Ballymurphy inquest: Army investigators' 'panic stations'
A former military policeman has described "absolute panic stations" among Army personnel investigating deaths during internment in NI in 1971.
Brian Samways was a Sergeant in the Special Investigations Branch (SIB) of the Royal Military Police (RMP) in August 1971.
He has been testifying at the Ballymurphy inquest.
It is examining the remaining two of 10 deaths over a period of three days in August 1971.
This was after internment without trial was introduced in Northern Ireland earlier that month.
Although Mr Samways had been allocated a "military cipher" for the inquest (M437), he opted to give evidence without anonymity or screening from the public gallery.
His SIB unit of seven men was based at Thiepval Barracks in Lisburn, County Antrim.
At the time, the SIB conducted interviews with soldiers when there had been civilian deaths involving the Army.

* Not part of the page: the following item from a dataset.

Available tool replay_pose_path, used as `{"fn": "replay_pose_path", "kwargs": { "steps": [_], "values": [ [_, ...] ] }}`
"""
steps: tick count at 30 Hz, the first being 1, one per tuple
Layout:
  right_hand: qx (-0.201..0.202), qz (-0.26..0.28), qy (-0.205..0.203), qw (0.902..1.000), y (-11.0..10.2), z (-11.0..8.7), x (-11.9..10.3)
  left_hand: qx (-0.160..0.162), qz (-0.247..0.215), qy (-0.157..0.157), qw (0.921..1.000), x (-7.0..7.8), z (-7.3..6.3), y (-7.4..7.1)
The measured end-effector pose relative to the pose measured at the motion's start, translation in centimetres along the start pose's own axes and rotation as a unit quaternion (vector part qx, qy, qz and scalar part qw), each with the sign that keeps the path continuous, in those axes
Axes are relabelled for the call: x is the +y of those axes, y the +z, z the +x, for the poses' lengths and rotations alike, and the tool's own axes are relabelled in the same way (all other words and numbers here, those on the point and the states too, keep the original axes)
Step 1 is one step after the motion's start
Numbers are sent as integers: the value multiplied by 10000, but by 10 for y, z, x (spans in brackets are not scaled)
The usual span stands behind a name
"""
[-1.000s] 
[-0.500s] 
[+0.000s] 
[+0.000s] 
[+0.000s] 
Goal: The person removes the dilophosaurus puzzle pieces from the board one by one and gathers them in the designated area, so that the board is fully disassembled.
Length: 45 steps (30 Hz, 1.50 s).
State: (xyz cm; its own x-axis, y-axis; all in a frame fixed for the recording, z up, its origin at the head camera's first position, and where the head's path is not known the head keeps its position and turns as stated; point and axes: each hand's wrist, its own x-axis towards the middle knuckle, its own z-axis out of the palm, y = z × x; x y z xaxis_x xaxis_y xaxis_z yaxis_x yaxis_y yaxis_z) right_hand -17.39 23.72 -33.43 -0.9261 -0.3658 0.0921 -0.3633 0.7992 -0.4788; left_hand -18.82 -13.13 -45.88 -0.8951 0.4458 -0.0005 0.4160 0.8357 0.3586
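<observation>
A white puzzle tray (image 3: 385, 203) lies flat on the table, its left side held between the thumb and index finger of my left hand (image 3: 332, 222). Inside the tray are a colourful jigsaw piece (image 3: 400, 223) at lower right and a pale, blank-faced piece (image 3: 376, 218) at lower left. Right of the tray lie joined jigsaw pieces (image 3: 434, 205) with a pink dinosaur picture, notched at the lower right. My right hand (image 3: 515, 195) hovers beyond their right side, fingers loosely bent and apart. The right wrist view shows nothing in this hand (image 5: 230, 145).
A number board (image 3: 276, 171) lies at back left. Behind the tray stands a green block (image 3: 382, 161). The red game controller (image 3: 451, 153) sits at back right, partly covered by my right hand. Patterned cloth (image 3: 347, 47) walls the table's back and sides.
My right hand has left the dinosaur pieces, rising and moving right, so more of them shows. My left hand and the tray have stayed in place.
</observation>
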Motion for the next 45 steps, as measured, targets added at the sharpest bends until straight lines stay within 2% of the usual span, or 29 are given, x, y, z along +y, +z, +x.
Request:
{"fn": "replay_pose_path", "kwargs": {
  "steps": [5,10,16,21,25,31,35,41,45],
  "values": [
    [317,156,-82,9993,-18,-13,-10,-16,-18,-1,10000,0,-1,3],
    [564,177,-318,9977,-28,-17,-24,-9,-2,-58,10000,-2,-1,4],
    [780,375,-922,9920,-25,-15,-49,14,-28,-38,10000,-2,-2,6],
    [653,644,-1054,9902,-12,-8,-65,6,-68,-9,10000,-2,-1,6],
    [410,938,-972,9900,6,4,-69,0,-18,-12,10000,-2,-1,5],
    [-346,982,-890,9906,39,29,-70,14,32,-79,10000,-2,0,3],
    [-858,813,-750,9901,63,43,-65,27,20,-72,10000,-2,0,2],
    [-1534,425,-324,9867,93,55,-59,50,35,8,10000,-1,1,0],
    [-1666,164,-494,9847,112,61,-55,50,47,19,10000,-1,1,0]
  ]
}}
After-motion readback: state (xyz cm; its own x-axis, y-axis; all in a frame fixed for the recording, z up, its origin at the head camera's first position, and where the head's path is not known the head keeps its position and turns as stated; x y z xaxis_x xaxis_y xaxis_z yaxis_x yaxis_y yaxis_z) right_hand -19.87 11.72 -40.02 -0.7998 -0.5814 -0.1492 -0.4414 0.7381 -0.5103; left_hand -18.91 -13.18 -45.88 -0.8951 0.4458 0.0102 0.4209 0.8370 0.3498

The inquest is looking into the deaths of 10 people in the Ballymurphy area of west Belfast over three days.
The focus is currently on the deaths of 43-year-old Joseph Corr and 20-year-old John Laverty on 11 August 1971.
Both men were shot by military SLR-type weapons as the 1st Battalion of the Parachute Regiment, which was based in Ballymurphy at the time, advanced from Black Mountain down the Whiterock Road, early that morning.
Mr Samways told the court there was a recognised procedure for investigating deaths, similar to the way in which police detectives would have worked.
But he added that after internment was introduced, the SIB was "not necessarily following normal procedure".
At the time, "Solder B" said he shot two gunmen on 11 August 1971, but he did not give his statement to the SIB until almost a year later.
Mr Samways agreed that such a delay would be unusual.
He also said that the format of Soldier B's statement seemed to be different from how he would expect things to have been done.
He said that the sheer volume of incidents in August 1971 meant there was more than his section could deal with and that there was no time to take proper statements.
He also agreed that the security situation meant he usually was only able to interview soldiers, and not civilians.
He told the court that although his name appeared beside some investigations on military records, he believed he had never had time to initiate investigations into many of them.
The court heard that within the first week after he arrived in Northern Ireland, Mr Samways had had 15 cases allocated to him.
These included seven attempted murders of soldiers, one murder of a soldier, and the death of a civilian.
He suggested that just one August 1971 day in Northern Ireland might bring him the number of shootings and deaths that an ordinary police detective might encounter in an entire 30-year career.
He also explained that Army weapons were not seized for forensic examination after firing, because it would have left units without the arms to defend themselves.
Mr Samways recalled attending the scene of the death of Harry Thornton on the Springfield Road in west Belfast two days before internment was introduced, and the death of a soldier from the Green Howards shortly afterwards.
He did not remember looking into any of the deaths in Ballymurphy that week and the court has not heard any evidence that he ever did.
However Mr Samways has been shown statements from unnamed soldiers who said they opened fire at incidents on the Whiterock Road on 11 August, and claimed to have shot up to 13 individuals.
None of those casualties was ever discovered.
Mr Samways accepted he took those statements at Palace Barracks in Holywood, County Down, and signed them, but could not remember taking them.
There has been confusion dating back to 1971 whether these incidents are connected in any way with the deaths of Joseph Corr and John Laverty, but it is widely believed that they are not.
Mr Samways was able to provide the court with copies of a handwritten diary he kept at the time, where he noted the major incidents in which he was involved.
Days later, Mr Samways said, he was posted to Londonderry to commence investigations there and was never able to follow up many of the incidents which had occurred in Belfast.